At the end of the ridge, we descended into a brushy hell of trail hide-and-seek, plunging our entire feet into mud and getting cut up by thorns and fallen trees. My assumption that we would jog the entire thing after the summit was obviously not valid. Staying on what was supposed to be the trail didn’t help much, as even my weight often immediately destroyed what little trail there was in a muddy slide. I was astounded that this much underbrush could possibly exist, despite being covered in snow for half the year. Eventually, we met the Big Beaver Trail, mercifully another normal trail that gets regular use. This part was long and graded, and we did get to speed up as we ran through this totally different area, an archetypal shady northwest forest.
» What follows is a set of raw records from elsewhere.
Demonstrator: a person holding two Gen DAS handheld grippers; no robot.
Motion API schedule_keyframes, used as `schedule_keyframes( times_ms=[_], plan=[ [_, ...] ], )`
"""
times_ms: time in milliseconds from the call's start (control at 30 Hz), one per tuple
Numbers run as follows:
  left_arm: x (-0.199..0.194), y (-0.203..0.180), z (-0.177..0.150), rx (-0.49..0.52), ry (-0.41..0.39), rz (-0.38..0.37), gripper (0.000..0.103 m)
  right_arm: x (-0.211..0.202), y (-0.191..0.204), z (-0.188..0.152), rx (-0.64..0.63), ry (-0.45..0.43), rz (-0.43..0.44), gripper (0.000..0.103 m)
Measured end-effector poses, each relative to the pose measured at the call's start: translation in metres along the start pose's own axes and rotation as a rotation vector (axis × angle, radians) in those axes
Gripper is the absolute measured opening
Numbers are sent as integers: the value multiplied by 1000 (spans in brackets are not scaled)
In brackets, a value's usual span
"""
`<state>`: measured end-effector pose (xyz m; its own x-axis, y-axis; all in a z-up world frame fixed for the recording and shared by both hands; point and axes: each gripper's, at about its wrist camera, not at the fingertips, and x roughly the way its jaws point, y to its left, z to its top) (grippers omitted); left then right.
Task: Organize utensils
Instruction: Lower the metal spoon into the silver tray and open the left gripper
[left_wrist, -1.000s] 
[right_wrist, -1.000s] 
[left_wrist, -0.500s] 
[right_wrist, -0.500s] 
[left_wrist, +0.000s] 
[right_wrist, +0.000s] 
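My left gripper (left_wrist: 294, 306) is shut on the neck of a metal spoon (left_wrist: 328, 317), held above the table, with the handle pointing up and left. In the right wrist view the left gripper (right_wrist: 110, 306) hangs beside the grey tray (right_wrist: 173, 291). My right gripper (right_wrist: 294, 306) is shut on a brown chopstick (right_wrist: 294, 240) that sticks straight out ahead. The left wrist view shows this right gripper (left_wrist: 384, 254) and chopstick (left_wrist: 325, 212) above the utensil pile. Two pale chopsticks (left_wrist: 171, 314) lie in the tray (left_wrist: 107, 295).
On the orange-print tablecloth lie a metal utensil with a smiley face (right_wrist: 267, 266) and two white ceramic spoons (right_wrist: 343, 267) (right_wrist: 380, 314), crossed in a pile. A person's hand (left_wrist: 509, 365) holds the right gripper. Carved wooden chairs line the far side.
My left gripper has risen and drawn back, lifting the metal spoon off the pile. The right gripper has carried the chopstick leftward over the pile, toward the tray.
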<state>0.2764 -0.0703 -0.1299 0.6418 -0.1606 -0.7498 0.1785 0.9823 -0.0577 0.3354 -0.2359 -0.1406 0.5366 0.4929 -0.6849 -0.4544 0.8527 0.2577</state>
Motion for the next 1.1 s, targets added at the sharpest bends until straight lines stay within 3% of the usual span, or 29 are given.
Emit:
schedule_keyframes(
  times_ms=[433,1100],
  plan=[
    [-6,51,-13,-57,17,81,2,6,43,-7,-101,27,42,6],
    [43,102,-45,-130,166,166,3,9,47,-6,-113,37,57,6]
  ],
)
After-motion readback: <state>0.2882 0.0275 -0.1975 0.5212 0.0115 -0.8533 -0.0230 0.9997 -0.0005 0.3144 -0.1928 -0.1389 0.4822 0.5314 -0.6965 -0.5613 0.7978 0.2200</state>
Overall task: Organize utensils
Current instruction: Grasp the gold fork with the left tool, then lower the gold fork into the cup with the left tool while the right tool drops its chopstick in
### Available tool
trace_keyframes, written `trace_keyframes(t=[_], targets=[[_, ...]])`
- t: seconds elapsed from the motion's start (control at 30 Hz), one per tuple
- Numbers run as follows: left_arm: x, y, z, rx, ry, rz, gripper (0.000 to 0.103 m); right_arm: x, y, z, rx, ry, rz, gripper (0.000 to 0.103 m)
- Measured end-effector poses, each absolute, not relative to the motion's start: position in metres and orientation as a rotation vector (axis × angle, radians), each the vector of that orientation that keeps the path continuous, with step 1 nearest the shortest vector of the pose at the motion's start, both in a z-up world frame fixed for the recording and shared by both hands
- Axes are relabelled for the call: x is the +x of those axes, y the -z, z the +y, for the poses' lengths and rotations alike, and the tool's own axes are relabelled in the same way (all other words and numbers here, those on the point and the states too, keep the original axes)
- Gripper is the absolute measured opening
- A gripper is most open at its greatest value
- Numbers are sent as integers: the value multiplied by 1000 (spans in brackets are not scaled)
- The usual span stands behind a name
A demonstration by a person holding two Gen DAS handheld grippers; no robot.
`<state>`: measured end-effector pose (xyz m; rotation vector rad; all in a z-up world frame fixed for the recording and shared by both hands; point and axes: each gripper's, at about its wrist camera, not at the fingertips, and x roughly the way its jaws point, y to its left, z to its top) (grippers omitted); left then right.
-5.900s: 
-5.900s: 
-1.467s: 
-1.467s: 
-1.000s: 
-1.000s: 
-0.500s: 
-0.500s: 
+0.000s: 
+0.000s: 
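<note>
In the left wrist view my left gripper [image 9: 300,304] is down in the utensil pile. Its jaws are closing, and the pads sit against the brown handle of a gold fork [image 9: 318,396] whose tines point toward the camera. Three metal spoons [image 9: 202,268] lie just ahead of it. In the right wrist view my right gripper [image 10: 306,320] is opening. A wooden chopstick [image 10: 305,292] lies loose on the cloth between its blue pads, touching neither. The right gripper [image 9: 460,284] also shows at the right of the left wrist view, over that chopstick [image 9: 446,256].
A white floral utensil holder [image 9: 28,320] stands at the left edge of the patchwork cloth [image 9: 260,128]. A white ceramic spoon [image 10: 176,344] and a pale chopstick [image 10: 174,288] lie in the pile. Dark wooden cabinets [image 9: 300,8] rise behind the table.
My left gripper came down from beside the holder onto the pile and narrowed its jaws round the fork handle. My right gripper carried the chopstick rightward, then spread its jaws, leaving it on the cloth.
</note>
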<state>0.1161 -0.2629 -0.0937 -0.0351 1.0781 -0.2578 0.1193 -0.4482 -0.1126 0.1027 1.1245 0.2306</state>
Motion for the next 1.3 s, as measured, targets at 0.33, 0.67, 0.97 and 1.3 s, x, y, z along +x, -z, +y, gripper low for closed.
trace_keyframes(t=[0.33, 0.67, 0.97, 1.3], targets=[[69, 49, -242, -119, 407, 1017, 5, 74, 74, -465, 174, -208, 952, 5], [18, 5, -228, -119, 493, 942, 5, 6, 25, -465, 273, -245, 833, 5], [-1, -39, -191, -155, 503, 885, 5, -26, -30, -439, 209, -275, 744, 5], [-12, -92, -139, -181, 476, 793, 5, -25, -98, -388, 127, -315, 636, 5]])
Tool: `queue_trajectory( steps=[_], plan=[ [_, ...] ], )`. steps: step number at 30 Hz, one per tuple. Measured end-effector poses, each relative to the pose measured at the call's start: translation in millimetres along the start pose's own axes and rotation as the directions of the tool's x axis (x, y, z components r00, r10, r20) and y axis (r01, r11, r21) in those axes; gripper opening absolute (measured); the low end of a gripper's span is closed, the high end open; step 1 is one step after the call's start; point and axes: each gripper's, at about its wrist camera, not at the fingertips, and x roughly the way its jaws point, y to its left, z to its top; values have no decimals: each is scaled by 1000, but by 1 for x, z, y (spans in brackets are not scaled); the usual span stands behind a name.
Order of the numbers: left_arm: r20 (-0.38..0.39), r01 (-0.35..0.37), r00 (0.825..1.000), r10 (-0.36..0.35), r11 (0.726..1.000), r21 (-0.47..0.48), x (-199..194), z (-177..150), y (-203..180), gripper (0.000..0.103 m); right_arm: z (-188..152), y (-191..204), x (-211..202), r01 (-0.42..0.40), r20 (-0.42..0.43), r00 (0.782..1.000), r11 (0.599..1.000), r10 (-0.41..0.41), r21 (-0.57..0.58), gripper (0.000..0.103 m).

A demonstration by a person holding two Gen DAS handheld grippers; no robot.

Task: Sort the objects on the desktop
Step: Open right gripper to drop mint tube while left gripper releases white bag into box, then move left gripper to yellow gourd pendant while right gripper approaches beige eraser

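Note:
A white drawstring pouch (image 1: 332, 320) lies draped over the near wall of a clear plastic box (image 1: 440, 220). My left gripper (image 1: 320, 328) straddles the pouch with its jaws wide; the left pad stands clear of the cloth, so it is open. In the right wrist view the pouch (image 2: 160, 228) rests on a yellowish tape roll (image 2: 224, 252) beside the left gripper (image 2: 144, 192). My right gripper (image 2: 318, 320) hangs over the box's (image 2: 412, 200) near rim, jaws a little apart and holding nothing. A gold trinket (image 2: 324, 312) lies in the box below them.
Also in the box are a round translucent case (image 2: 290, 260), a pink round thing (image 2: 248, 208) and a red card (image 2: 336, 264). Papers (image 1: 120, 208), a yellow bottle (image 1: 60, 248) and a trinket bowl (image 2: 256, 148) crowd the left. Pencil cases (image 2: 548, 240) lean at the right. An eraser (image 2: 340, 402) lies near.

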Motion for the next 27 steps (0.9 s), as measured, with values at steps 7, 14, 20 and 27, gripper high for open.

Gary Snyder wrote a lot about the delicate cycles of nature and his relationship to them. It’s easy to gain an appreciation for both slow and fast processes in the landscape that informed some of his poems. Sourdough changes drastically every season, most parts of the hike becoming unrecognizable under feet of snow in the winter. From the top you can see glaciated peaks as well as the candy colored lakes, made weirdly two-dimensional by “rock flour,” which comes from the glaciers slowly grinding down rocks into a dust that becomes suspended in the water. Then this flour-rich water powers our homes. I couldn’t find an explanation for the name of this mountain, but something about the unexpected double meaning of the word “flour” makes the Romantic in me want to compare the transmission of hydroelectric power to the propagation of active cultures in sourdough bread.

Overambitious metaphors aside, it’s healthy to be reminded of where your utilities come from. Generally, electricity and watersheds are taken for granted by most people. I’m reminded of what Rebecca Solnit wrote of herself, “I lived in a city where it never snowed without my realizing that every drop from my faucets was snowmelt.” We dropped back down to where we could see the dam, gleefully crossing the monumental concrete structure spanning a loud dramatic rush of water that made the magnitude of power generation easy to appreciate. Underneath the incongruous European-style lampposts we saw a couple of hikers transfixed by the swirling patterns. Since we were behind schedule and our car was a few road miles away, we walked with them a bit farther and asked for a ride, which they gladly gave us in exchange for some gummies.

One of the hikers was visiting the others from someplace flatter, and their generous offer allowed me to see my visiting friend in time. She recommended the Solnit book I quoted above, and the indecipherably complex network of my existence carried on, powered by that impossible jewel-like water.